Z bulimią jest tak jak z innymi nałogami, alkoholizmem, narkomanią. Chorym jest się przez całe życie, można tylko chorobę uciszyć i odliczać dni bez wymiotowania. W Polsce dużym problemem jest leczenie tej choroby. Jeśli osoba postanowi już poddać się terapii lub zostanie skłoniona do tego przez otoczenie, zmuszona jest płacić za leczenie w prywatnych gabinetach. Kilka lat temu w Krakowie istniał oddział w szpitalu państwowym dla osób z zaburzeniami odżywiania, ale został zamknięty z powodu braku środków. NFZ przestał finansować leczenie bulimiczek i anorektyczek. Aktualnie bulimiczki kierowane są do szpitali psychiatrycznych na oddziały ogólne. Osoby powyżej osiemnastego roku życia kierowane są do szpitali dla dorosłych. Oprócz terapii z psychologiem, stosowania środków farmaceutycznych (może się zdarzyć, iż testowane są na nich nowe lekarstwa, gdyż ordynator jest zafascynowany działaniem środków psychotropowych i antydepresyjnych lub po prostu jest mu to potrzebne do badań), mają zajęcia z wizualizacji ciała, przechodzą liczne testy psychologiczne. Terapia może pomóc uspokoić chorobę, ale ze szpitala wraca się z okropnymi wspomnieniami. Znerwicowane kobiety, osoby po próbach samobójczych, czasem wielokrotnych, osoby bite, maltretowane, agresywne osoby przywiązane do szpitalnego łóżka skórzanymi pasami i klnące na pielęgniarki to współmieszkańcy takich szpitali. Osoby, których choroba nie jest jeszcze bardzo rozwinięta, albo już się uspokaja i mają wsparcie rodziny mogą uczestniczyć w terapii laboratoryjnie, czyli przychodzą tylko na godzinne spotkania na przykład raz w tygodniu. Dla pełnej terapii zalecane są trzy rodzaje spotkań z psychologiem; indywidualne, z rodziną i uczestniczenie w grupie wsparcia, co ma pomóc osobie współżyć z innymi ludźmi. Poza grupą wszelkie kontakty z chorymi są zabronione. Tak jak niewskazany jest związek dwóch alkoholików, przyjaźń dwóch osób z zaburzeniem odżywiana mogła by powodować zwiększenie problemu, pogłębienie depresji.

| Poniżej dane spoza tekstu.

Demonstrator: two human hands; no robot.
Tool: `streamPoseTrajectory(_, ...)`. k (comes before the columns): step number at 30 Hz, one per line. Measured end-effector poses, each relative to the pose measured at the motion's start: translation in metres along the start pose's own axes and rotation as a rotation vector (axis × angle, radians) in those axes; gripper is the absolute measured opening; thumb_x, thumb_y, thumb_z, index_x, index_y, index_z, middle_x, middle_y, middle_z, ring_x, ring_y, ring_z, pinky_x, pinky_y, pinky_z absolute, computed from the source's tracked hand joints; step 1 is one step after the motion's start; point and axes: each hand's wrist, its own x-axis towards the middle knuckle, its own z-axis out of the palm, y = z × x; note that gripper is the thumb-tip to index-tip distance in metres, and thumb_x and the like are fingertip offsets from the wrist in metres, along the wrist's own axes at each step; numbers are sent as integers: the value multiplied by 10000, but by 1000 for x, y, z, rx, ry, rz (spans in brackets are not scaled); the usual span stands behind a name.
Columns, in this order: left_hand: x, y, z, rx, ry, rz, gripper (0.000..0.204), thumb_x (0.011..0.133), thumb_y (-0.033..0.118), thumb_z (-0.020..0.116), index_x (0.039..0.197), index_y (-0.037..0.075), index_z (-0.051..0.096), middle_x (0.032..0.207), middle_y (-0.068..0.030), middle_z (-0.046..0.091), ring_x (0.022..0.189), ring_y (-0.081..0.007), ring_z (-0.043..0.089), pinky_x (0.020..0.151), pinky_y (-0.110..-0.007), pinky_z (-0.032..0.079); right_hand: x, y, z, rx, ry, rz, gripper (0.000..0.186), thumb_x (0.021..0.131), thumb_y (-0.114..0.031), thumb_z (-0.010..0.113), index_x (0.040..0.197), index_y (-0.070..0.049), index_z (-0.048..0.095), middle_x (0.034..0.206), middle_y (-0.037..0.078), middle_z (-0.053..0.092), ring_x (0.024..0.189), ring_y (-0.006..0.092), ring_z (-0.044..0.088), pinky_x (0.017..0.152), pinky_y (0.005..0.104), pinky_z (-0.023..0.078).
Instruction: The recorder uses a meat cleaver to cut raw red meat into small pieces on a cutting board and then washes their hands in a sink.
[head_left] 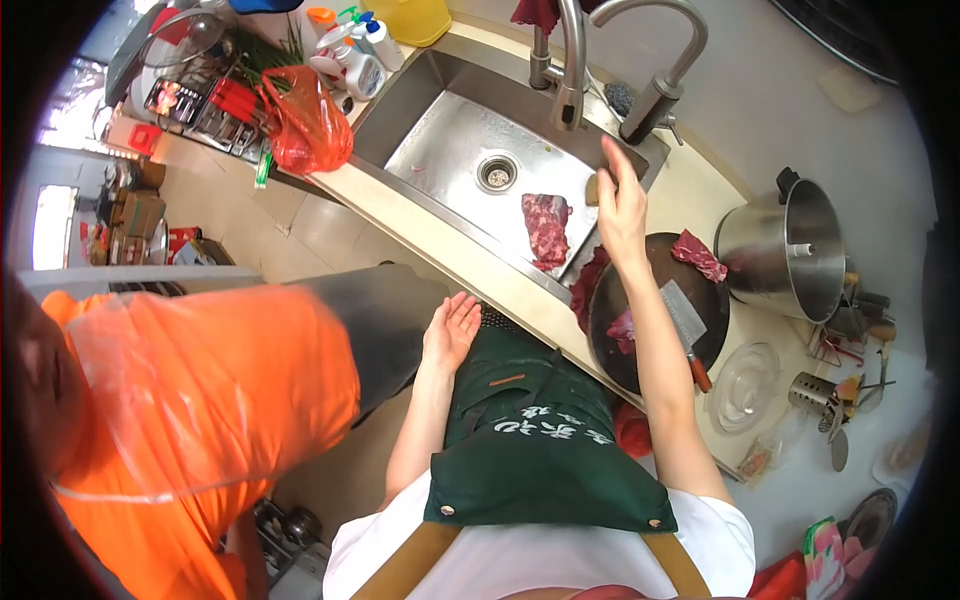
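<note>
My right hand point(623, 212) reaches over the sink's right side, fingers stretched out, just below the pull-down faucet point(568, 105). It holds nothing that I can see. My left hand point(454, 332) hangs in front of the counter edge, palm up and fingers extended. A slab of raw red meat point(545, 232) lies in the steel sink point(430, 160), right of the drain. Under my right forearm is a round dark cutting board point(640, 365). On it rest a cleaver point(683, 314) with a wooden handle and pieces of meat point(699, 257). My forearm hides part of the board.
A large steel pot point(775, 262) stands right of the board, with a clear lid point(744, 388) nearby. A second faucet point(655, 105) rises behind the sink. Left of it sit a red plastic bag point(306, 125) and bottles point(360, 70). A person in orange point(210, 380) stands close at my left.
</note>
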Motion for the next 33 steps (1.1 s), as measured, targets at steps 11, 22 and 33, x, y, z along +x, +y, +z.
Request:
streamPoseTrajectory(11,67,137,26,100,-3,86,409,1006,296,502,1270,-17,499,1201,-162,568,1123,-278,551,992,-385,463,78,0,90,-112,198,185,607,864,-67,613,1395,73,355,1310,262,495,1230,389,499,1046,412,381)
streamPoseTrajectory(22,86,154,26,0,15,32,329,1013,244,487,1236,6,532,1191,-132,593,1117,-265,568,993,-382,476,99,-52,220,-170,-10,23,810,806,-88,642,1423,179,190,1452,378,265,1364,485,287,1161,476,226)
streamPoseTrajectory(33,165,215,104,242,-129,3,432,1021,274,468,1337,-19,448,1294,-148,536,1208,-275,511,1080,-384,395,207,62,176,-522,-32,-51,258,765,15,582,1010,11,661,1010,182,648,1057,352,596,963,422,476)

Zarówno życie bulimika, jak i jego otoczenia jest narażone na wiele trudnych chwil. Warto walczyć. A ponieważ nie da się wygrać miłości rodziców, którzy czasem już nie żyją, lub mieszkają daleko od nas, warto walczyć o miłość do samego siebie. Żyjąc w zgodzie z samym sobą, odzyskawszy poczucie własnej wartości, osoba staje się zdolna budować relacje z innymi ludźmi, jest w stanie założyć zdrową rodzinę. Zacznie jeść żeby żyć a nie żyć żeby jeść.